Around the transmitter building, a long telephone cord, one that will reach to the transmitter should you need to talk to the factory to troubleshoot a problem, is helpful. A spare telephone cord is a good idea; they do get frayed.
Does your telephone have a mute switch? Consider installing one, because it will block background noise as you discuss your problem with a factory technician.
If you have a traditional telephone, find one of those "confidencer" noise-canceling handset mikes. It drops into the handset, and dramatically reduces background noise as you talk. Check the next Hamfest for one of these.
Speaking of telephones, how about adding call-waiting on the transmitter phone line? If you’re on the phone and that service technician is trying to reach you, you won’t miss the call.
I’ve spoken to some engineers who have used cordless phones, but many are plagued with RFI, so choose wisely.
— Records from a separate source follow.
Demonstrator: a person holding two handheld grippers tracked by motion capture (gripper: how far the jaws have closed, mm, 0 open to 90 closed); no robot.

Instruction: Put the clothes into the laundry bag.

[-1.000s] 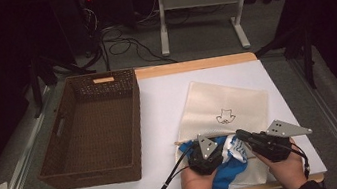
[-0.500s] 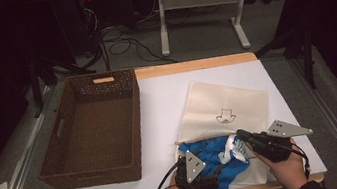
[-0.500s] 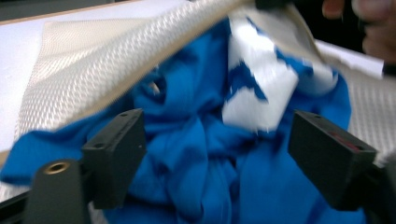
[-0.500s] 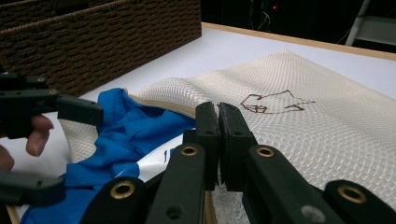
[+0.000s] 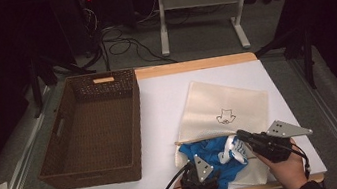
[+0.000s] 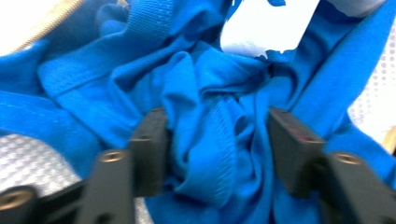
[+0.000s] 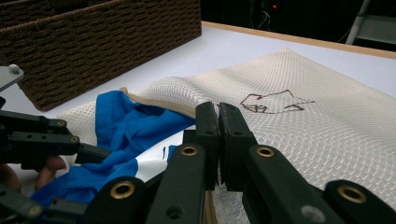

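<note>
High view: near the surface's front edge, the blue garment [image 5: 217, 160] lies half inside the mesh bag [image 5: 224, 109]. The bag's edge is pinched by the fully closed right tool [image 5: 240, 137], apparently to keep the mouth open. The left tool [image 5: 201, 186], jaws half apart and just closing, straddles a fold of cloth, pads not clearly pressing. Both forearms enter low, tools levelled inward.

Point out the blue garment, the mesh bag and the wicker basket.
blue garment [image 6: 210, 140]: left gripper view, the bunched fold between the jaws.
mesh bag [image 5: 227, 98]: high view, the flat cream panel above the printed drawing.
wicker basket [image 5: 136, 124]: high view, the right side wall.
</note>
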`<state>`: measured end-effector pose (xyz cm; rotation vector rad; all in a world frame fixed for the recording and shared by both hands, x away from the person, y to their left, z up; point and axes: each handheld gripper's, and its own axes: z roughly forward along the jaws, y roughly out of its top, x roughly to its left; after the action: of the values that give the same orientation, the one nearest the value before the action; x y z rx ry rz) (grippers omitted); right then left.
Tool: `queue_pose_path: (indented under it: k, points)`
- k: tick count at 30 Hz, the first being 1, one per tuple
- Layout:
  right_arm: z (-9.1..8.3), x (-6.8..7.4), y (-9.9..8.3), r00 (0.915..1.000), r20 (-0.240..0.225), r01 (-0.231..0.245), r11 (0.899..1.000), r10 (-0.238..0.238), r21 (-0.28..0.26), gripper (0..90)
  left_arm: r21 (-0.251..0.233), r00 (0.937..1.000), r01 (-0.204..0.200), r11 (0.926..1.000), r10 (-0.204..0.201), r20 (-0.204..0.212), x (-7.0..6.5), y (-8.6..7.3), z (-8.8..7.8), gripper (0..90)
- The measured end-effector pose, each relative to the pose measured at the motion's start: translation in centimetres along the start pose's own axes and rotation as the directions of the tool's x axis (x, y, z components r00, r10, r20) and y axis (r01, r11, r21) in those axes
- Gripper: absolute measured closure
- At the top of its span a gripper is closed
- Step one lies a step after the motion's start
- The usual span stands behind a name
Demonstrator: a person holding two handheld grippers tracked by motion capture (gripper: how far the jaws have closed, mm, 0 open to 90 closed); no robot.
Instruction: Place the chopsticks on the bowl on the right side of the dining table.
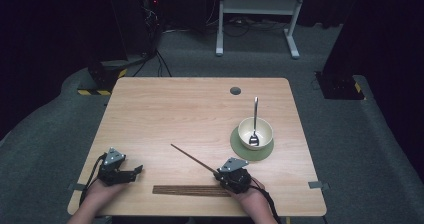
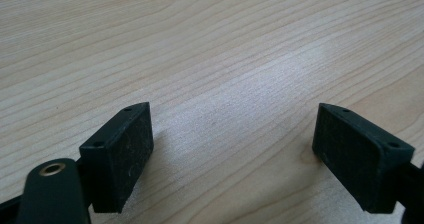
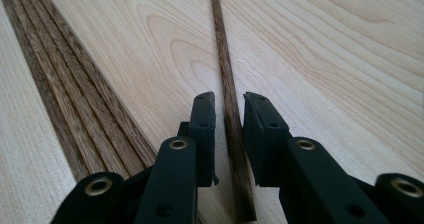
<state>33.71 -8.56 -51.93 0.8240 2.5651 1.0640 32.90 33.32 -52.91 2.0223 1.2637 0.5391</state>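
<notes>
Near right edge: bowl (image 1: 255, 132) holding spoon (image 1: 254, 123), on mat (image 1: 238, 147).
Front edge: stick row (image 1: 191, 190); right gripper (image 3: 229, 115) nearly closed around one stick (image 3: 226, 79); left gripper (image 2: 232, 154) wide open, empty, front-left corner.

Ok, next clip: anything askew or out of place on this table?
One thing: a single dark wooden stick lies diagonally, away from the neat row of dark wooden sticks along the near edge. The right tongs straddle its end. The metal spoon stands in the cream bowl on the round green mat; nothing is spilled.
</notes>
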Motion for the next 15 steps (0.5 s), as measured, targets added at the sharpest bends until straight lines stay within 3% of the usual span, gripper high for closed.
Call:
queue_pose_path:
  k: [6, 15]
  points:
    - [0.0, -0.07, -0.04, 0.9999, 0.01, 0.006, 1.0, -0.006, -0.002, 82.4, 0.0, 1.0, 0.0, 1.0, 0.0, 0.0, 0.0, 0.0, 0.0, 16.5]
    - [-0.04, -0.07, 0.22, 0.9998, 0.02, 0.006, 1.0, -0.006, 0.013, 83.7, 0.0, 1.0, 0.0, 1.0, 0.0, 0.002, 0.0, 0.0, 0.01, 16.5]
Another consideration is the cordless battery. A phone left in place with a constant trickle charge will eventually kill the battery. Better plan on a spare battery, just to be sure.
Glenn Foldessy of WOAC(TV), Channel 67 in Canton, uses a $100 V-Tek cordless phone with great success. Try Model VT-9000, a 900MHz phone that works great, even in front of 104 kW of 789.25 MHz visual power.
Glenn has used this cordless phone at many of his clients’ AM and FM sites. He can describe a part or problem accurately without having to write it down – a real timesaver.
. . .
With winter upon us, make sure your transmitter site has a shovel, some bottled water, some chocolate or protein bars, and a can or two of canned spaghetti or even a couple of jars of baby food on the shelf – just in case you get stranded.